Podcasting is a way to publish audio files online using the Really Simple Syndication protocol. The new version of iTunes aggregates these published podcasts so that users can easily discover, subscribe to, manage, and listen to them.
"Apple is taking Podcasting mainstream by building it right into iTunes," CEO Steve Jobs said in a statement. "Podcasting is the next generation of radio, and users can now subscribe to over 3,000 free Podcasts and have each new episode automatically delivered over the Internet to their computer and iPod."
In April, the nonprofit Pew Internet & American Life Project issued a report indicating that more than 6 million American adults--almost a third of the estimated 22 million who own MP3 players--have listened to podcasts. Much to Apple's delight, many of those MP3 players happen to be iPods. As of March, Apple had sold 15 million iPods worldwide.
Apple says its Podcast Directory in iTunes lists some 3,000 free audio programs, including ABC News, BBC, Disney, ESPN, Newsweek, and NPR member stations such as KCRW in Los Angeles and WGBH in Boston.
That may not be enough.
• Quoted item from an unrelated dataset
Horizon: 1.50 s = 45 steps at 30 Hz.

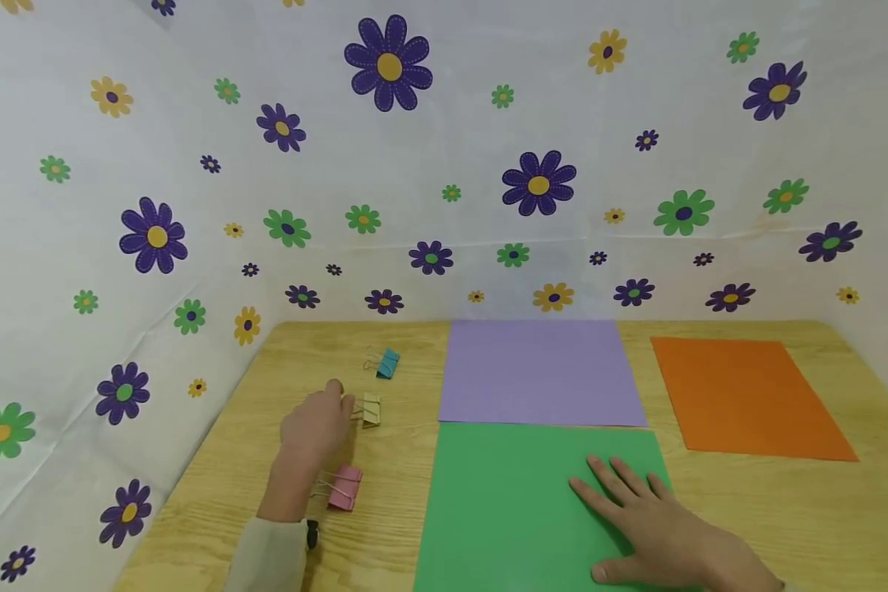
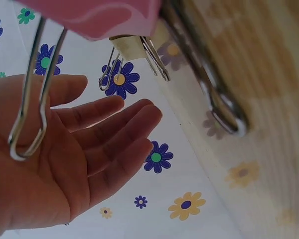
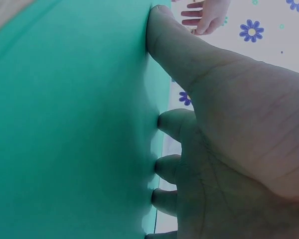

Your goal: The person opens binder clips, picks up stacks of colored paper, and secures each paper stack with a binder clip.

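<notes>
My left hand (image 1: 316, 423) hovers over the left of the table beside a pale yellow binder clip (image 1: 371, 411). In the left wrist view its fingers (image 2: 114, 134) are loosely extended, thumb apart, with nothing held. A pink binder clip (image 1: 345, 487) lies nearer to me, just right of the left wrist, and looms large in the left wrist view. Farther back is a blue binder clip (image 1: 388, 363). My right hand (image 1: 651, 526) presses spread fingertips and thumb on a green sheet of paper (image 1: 511, 510).
A purple sheet (image 1: 536, 370) lies behind the green one, their edges meeting. To the right is an orange sheet (image 1: 755, 399), slightly askew. All rest on a wooden table (image 1: 215, 501). A white flower-printed cloth (image 1: 444, 148) encloses the back and sides.
</notes>
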Each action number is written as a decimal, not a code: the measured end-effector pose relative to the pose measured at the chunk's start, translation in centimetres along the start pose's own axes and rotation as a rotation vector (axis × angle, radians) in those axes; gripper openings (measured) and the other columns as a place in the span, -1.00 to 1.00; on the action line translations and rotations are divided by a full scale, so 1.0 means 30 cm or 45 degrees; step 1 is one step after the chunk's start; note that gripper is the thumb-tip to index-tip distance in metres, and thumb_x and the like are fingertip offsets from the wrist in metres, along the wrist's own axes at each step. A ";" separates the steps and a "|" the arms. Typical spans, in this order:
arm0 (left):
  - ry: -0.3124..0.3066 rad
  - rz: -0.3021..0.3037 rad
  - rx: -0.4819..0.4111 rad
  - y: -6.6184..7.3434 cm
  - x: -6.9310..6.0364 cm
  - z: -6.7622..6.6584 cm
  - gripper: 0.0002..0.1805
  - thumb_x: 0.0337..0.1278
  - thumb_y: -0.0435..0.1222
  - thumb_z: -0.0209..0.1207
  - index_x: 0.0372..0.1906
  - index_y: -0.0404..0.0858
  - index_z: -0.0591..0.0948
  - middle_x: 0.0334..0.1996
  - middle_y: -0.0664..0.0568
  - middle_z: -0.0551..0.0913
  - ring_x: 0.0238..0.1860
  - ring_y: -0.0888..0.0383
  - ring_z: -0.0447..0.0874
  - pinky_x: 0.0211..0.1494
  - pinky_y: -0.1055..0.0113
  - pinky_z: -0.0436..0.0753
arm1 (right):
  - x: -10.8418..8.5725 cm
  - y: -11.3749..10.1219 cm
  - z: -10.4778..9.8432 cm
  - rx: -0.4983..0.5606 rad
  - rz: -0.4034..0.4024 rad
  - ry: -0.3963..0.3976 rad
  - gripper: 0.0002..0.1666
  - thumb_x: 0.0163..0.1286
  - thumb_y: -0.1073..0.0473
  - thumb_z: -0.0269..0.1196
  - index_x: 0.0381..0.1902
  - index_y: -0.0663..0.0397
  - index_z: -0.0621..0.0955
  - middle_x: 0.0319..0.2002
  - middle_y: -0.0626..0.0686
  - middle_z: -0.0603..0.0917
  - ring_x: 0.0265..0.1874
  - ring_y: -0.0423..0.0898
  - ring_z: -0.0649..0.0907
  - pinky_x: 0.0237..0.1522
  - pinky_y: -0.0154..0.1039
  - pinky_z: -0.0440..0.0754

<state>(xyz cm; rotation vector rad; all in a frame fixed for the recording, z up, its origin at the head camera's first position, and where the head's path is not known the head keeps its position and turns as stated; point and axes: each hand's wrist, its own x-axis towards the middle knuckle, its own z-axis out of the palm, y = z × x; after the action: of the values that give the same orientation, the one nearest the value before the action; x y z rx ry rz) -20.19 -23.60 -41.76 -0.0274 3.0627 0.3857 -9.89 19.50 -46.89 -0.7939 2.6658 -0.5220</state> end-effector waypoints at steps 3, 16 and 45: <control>0.006 0.015 -0.008 0.001 0.001 -0.003 -0.71 0.56 -0.18 -0.12 -0.11 -0.35 0.45 -0.55 -0.08 0.49 -0.60 0.04 0.44 -0.59 0.19 0.40 | 0.000 -0.001 -0.004 0.007 0.000 -0.001 0.19 0.17 -0.56 0.16 0.57 -0.09 0.13 0.57 0.25 -0.03 0.50 0.39 -0.02 0.27 0.56 -0.02; 0.022 0.030 -0.016 0.012 0.000 -0.015 -0.72 0.50 -0.21 0.00 0.10 -0.30 0.47 -0.33 -0.19 0.64 -0.54 0.04 0.47 -0.56 0.16 0.46 | -0.001 -0.006 -0.014 0.001 -0.027 0.009 0.18 0.18 -0.53 0.19 0.57 -0.04 0.15 0.56 0.28 -0.02 0.49 0.41 0.00 0.25 0.57 0.00; -0.022 0.037 -0.165 -0.001 -0.002 0.008 -0.76 0.51 -0.21 -0.08 -0.20 -0.34 0.39 -0.41 -0.14 0.45 -0.44 0.00 0.45 -0.46 0.16 0.46 | 0.000 0.000 -0.001 -0.023 -0.020 0.032 0.19 0.16 -0.56 0.17 0.56 -0.07 0.16 0.56 0.27 0.00 0.49 0.40 0.02 0.25 0.57 0.02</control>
<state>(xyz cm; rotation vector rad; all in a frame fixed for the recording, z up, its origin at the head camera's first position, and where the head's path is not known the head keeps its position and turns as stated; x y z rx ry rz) -20.10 -23.57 -42.00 0.0151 3.0189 0.5829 -9.90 19.50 -46.87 -0.8191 2.6926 -0.5162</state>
Between January and May, there's been a 25-fold increase in the number of podcasts available online, says Suranga Chandratillake, co-founder and chief technology officer of search software company Blinkx.
Tim Bajarin, president of technology consulting firm Creative Strategies, says that making iTunes podcast-aware will benefit Apple because the company will have more content to interest users and because the ability to easily access podcasts will convince more people of the merits of the iPod platform. "From a consumer standpoint," he says, "this really demystifies finding and accessing podcasts."